══ Material provided ══
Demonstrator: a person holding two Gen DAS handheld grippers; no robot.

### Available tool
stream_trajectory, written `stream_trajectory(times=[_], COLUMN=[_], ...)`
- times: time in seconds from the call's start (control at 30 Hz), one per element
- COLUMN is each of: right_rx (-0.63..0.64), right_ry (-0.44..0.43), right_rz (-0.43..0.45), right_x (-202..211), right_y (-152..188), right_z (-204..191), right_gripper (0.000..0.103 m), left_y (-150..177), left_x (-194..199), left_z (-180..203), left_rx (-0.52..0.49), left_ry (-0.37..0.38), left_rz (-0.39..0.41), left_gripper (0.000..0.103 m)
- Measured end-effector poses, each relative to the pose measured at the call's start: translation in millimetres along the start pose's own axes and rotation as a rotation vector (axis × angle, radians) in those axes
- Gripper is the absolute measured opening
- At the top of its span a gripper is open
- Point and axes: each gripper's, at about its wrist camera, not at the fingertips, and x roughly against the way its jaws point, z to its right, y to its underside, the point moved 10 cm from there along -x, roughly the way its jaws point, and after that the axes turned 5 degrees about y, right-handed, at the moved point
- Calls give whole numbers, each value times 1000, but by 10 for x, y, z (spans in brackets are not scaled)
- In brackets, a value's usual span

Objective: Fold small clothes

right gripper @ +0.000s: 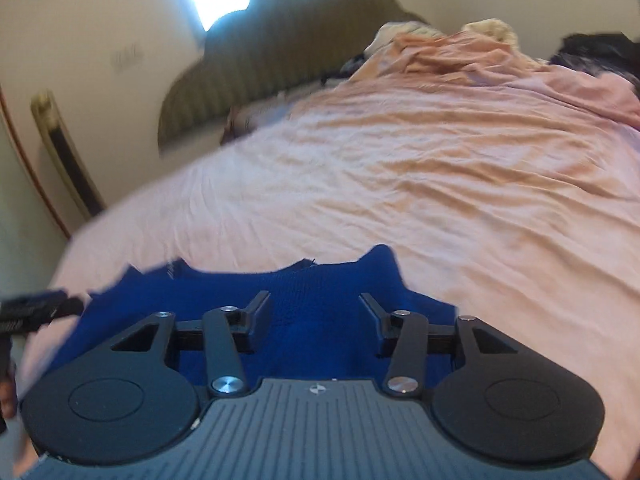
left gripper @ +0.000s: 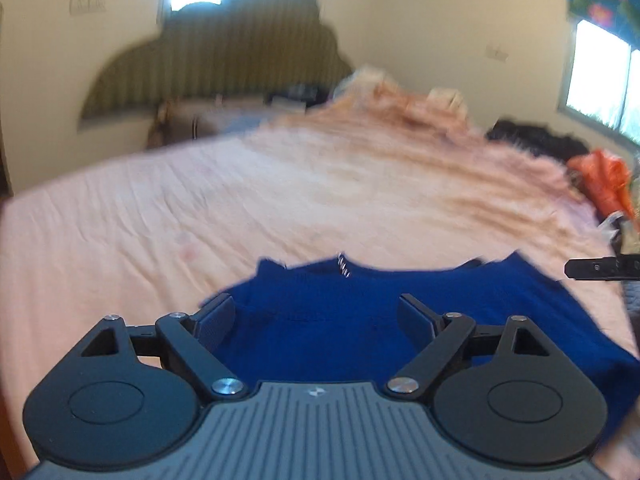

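The blue top (left gripper: 360, 332) lies flat on the pink sheet (left gripper: 160, 220) near the bed's edge, just under my tongs. My left tongs (left gripper: 316, 320) and right tongs (right gripper: 314, 314) both stand apart over it, gripping nothing.

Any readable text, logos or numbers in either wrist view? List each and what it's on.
No readable words or numbers in either view.
Small white emblem on the left gripper body: a symbol, no letters.
Same emblem on the right gripper body.
White marks at the collar of the blue sweater, perhaps a tag: too blurred to read.
Wall picture: flowers, no legible text.
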Motion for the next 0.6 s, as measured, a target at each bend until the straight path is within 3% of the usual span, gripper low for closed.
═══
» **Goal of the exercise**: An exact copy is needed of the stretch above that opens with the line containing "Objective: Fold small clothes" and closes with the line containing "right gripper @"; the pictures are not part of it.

» **Output below**:
Objective: Fold small clothes

right gripper @ +0.000s: 

The exercise was answered completely.